Tuesday, February 19, 2008

Adios Cuba!

And as Fidel's footsteps fade in the distance, an assumption is made.

That assumption is that the United States will now have free reign to move back in to Cuba and to return to ruling the island as an Caribben theme park.

However, they may find that the European Community may already be there, and may have something to say about any incursion by the "Fat People from the Mainland".

During the course of the ill-conceived (and self-defeating) American embargo, Europeans have been enjoying Cuba for 50 years. The Euro is an accepted currency there. The Spanish, who run anything that runs efficiently on the island, know how to pull a third world economy up by the bootstraps using tourism. The British, French and Germans like to visit a caribbean island which isn't overrun with gun toting, drugs-based gangsterism.

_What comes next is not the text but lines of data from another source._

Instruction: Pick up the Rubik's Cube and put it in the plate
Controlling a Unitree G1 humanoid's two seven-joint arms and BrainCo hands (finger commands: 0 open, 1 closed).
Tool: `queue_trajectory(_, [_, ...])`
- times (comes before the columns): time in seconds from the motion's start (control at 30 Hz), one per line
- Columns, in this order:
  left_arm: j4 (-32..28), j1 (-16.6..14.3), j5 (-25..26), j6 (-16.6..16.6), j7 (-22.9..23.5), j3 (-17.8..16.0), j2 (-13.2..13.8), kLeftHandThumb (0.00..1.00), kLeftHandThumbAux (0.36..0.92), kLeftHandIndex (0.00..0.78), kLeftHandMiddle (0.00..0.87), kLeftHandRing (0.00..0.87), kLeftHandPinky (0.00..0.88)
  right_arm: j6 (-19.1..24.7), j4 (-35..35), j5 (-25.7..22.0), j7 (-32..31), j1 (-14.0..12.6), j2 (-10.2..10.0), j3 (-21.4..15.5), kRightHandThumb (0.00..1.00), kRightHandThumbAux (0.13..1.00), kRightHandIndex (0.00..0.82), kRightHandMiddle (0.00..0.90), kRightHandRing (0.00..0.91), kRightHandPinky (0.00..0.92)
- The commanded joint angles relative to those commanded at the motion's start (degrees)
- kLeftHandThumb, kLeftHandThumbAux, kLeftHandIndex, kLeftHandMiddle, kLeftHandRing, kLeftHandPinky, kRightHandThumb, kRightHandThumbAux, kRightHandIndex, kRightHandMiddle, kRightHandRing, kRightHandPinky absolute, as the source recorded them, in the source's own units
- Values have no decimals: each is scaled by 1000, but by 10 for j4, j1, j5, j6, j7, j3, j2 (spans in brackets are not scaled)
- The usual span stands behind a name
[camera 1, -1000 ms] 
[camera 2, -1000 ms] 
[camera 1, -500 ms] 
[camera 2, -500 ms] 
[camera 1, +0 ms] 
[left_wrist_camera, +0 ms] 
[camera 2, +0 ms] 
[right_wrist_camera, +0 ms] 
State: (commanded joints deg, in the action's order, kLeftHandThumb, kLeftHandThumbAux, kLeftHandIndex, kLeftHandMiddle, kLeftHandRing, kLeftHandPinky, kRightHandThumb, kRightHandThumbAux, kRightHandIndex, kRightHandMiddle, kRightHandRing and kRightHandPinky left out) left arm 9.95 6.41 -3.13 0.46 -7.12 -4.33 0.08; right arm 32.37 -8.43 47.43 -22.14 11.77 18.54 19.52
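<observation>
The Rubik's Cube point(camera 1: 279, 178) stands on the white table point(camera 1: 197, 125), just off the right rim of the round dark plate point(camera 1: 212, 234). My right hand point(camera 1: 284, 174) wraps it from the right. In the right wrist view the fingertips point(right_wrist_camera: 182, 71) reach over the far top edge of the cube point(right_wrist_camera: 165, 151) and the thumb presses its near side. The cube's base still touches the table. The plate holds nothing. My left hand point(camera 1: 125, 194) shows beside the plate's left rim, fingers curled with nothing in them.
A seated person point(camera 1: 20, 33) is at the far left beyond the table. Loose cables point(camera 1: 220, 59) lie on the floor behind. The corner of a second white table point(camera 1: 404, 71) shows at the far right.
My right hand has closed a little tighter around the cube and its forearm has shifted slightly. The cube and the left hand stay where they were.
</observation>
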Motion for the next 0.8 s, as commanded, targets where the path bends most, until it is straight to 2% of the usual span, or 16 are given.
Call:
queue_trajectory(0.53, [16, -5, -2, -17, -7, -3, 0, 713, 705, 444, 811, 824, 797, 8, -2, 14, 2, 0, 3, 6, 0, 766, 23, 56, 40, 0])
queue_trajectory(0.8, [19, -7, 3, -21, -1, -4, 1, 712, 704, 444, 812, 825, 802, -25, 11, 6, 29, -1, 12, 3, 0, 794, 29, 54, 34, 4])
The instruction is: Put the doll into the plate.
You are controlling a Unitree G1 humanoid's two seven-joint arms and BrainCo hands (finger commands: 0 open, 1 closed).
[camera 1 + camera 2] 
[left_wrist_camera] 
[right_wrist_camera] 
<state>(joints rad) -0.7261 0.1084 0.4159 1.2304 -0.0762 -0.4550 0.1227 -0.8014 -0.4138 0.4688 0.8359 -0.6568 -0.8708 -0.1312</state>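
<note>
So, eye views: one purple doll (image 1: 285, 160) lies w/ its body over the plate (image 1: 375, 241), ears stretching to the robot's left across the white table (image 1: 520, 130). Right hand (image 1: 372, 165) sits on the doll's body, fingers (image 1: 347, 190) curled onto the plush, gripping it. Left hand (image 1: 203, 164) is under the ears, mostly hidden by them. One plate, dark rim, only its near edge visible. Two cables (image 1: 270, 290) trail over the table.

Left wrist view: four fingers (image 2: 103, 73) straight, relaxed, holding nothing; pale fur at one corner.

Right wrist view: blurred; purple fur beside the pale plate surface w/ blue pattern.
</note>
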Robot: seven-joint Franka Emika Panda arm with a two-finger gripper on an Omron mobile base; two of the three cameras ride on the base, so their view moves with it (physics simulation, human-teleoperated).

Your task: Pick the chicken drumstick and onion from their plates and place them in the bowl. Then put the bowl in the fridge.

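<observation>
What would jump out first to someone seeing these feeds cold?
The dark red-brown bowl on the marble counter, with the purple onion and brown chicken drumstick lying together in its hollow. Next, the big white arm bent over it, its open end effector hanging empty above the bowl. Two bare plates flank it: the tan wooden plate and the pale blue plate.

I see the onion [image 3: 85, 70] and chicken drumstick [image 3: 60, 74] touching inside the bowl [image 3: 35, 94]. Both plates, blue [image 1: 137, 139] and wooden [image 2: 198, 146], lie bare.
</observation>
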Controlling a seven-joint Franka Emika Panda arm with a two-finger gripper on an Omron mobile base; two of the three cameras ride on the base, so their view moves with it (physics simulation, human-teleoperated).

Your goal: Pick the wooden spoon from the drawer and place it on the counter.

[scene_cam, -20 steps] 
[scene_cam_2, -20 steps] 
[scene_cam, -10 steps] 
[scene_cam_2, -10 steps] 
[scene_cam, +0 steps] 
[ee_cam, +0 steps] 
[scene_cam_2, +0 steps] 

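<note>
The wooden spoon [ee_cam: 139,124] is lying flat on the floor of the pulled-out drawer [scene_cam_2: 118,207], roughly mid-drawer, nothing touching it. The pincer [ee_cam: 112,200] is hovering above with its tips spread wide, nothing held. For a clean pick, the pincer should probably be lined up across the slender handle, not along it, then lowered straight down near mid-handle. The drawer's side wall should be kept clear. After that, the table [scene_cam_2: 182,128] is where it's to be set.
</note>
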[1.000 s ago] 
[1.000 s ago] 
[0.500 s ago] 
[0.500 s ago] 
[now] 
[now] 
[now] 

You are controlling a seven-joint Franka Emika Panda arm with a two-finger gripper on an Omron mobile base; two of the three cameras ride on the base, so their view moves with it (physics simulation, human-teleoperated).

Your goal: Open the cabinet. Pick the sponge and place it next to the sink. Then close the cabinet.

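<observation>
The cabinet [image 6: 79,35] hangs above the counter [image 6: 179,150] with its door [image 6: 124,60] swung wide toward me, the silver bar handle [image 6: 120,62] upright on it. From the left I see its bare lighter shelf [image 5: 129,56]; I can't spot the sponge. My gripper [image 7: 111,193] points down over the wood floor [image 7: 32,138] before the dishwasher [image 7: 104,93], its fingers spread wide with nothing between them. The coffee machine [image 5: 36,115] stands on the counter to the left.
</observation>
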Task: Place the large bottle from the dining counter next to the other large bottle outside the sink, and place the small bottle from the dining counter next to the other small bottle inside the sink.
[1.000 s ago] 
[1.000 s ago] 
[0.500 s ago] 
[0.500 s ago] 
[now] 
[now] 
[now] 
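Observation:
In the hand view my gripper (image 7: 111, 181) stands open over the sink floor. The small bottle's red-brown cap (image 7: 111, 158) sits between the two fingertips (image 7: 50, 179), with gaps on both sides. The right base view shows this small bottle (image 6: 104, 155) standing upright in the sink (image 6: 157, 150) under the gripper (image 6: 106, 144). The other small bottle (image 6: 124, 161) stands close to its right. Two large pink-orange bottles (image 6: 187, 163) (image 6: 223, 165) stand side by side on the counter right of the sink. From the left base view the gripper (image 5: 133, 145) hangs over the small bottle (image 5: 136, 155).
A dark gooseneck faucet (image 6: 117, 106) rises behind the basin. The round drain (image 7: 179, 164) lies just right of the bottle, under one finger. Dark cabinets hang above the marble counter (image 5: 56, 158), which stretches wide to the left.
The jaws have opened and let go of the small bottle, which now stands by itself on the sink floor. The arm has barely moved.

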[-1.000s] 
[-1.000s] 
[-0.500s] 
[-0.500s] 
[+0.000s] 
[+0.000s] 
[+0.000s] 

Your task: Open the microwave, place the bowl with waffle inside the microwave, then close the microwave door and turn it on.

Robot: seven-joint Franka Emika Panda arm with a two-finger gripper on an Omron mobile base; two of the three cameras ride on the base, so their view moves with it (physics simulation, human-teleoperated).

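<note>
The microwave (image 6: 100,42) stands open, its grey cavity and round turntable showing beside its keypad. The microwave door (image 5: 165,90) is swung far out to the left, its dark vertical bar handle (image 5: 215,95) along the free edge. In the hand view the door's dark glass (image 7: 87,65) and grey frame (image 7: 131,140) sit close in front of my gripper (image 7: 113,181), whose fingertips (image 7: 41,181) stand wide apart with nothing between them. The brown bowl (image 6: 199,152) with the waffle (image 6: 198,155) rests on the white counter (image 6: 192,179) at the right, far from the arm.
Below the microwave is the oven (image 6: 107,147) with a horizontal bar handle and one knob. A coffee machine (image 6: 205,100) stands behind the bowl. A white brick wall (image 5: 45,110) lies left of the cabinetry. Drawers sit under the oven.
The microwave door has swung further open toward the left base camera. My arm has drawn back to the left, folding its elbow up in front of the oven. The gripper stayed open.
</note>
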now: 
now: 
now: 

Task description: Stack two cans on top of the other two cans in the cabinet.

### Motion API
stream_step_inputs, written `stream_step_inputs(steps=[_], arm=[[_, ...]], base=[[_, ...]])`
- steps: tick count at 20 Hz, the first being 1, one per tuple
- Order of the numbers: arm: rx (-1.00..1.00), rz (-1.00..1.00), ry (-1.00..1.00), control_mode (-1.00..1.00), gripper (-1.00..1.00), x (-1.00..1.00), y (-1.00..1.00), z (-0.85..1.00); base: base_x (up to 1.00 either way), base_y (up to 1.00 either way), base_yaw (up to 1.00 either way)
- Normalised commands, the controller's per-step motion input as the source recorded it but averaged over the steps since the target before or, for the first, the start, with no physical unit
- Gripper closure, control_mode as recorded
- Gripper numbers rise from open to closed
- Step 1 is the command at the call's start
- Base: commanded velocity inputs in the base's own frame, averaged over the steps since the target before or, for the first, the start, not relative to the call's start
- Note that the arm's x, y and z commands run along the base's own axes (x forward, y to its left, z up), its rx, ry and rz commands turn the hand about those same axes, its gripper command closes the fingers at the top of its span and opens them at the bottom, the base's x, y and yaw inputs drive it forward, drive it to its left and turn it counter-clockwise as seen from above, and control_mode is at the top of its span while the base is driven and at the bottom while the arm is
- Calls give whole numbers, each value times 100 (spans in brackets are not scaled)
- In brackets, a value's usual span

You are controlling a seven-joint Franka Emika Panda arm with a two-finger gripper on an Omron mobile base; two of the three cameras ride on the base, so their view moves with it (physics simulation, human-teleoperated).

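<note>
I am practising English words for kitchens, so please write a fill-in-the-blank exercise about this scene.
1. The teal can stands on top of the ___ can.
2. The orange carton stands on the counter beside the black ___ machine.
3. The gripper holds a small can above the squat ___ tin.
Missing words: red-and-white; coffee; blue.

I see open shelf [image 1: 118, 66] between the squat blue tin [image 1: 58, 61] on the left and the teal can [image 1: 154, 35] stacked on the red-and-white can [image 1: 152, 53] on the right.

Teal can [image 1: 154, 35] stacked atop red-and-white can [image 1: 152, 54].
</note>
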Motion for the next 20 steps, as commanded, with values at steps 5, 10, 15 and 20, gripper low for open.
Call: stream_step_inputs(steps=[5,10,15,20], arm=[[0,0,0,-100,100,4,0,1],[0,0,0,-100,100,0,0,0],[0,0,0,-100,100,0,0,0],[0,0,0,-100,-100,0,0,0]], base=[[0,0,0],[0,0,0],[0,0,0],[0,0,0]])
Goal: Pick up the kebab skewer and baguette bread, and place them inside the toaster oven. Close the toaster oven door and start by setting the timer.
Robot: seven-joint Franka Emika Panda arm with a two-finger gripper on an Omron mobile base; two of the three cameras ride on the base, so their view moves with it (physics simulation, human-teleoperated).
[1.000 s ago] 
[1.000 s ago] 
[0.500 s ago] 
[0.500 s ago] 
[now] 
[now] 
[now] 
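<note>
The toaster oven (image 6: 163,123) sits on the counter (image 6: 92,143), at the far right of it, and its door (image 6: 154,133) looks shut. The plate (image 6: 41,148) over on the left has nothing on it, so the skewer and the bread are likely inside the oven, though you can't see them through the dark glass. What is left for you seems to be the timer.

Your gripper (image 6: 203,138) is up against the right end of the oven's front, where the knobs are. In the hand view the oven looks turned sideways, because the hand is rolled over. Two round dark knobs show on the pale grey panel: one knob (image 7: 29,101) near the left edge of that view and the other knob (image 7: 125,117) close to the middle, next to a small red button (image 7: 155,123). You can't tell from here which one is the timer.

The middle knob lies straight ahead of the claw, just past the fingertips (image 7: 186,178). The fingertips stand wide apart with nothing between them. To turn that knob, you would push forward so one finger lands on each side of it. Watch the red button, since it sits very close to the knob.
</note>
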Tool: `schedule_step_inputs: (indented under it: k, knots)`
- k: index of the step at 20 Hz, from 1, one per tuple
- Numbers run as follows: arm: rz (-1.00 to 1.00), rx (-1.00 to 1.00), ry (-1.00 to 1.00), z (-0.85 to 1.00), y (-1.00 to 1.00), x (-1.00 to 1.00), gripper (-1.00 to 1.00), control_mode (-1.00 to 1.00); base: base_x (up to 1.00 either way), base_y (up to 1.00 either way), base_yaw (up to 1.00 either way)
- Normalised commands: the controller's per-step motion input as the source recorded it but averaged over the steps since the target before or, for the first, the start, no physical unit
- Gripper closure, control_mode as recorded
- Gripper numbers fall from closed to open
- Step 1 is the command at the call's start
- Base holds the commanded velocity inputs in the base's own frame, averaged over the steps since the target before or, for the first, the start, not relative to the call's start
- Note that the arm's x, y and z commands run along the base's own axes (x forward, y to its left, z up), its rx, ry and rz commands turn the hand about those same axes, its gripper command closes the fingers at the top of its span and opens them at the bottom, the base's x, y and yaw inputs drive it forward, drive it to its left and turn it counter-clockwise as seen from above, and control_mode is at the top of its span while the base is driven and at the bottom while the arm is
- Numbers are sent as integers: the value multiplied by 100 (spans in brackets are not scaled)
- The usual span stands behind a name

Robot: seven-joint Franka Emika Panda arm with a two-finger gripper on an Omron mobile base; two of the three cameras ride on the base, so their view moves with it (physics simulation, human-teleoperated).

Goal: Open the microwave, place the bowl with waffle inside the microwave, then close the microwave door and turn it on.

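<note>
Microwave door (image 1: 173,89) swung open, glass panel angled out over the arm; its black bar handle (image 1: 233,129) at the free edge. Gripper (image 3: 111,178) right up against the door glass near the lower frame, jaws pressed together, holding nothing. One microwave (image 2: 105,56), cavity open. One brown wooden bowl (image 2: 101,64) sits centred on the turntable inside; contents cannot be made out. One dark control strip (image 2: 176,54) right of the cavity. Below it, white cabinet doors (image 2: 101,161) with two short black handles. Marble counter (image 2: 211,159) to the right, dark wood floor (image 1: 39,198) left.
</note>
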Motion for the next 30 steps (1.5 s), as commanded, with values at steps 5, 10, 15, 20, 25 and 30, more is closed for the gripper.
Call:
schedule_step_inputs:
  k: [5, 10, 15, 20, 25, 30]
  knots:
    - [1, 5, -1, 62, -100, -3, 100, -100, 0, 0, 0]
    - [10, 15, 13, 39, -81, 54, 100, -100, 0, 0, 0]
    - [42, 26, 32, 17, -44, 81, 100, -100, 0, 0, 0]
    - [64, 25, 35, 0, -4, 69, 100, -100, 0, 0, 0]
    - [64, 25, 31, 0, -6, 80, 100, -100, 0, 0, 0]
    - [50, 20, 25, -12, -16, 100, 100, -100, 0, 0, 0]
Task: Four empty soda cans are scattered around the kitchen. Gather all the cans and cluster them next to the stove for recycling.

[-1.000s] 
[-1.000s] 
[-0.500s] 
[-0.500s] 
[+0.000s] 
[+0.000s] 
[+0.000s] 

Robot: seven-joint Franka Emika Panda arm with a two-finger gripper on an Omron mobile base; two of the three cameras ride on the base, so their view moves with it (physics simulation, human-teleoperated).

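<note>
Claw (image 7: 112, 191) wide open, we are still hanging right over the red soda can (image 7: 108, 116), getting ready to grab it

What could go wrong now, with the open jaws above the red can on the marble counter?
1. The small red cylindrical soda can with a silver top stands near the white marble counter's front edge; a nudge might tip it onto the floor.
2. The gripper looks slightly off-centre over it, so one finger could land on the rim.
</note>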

But then, that's where the Americans come in. A free-market economy with American participation will see the return of drug-running in Cuba, in a society little-prepared to deal with it. Castro didn't achieve much, but he did keep the island relatively crime-free (apart from political prisoners), in the way that Mussolini kept the trains running on time.

The other thing Mussolini achieved was the suppression of the mafia. This was short-lived however, once the Americans landed in Sicily during WWII, and reintroduced the Mafia by bringing Lucky Luciano with them. They'd rather have an American gangster running things rather than Italians themselves.

Yes, freedom is in the eye of the beholder, and Washington's eye can be somewhat unfocussed when it comes to foreigners. What Cuba actually needs is help, and an understanding of a very unique and potent culture. Such a fragile environment and its value could be so easily destroyed by the very kind of interference that the State Department and its corporate cronies relish.

Considering Washington's previous record, I fear that Castro's revolution will be succeeded by some kind of "Disneyland run by the Taliban" atrocity.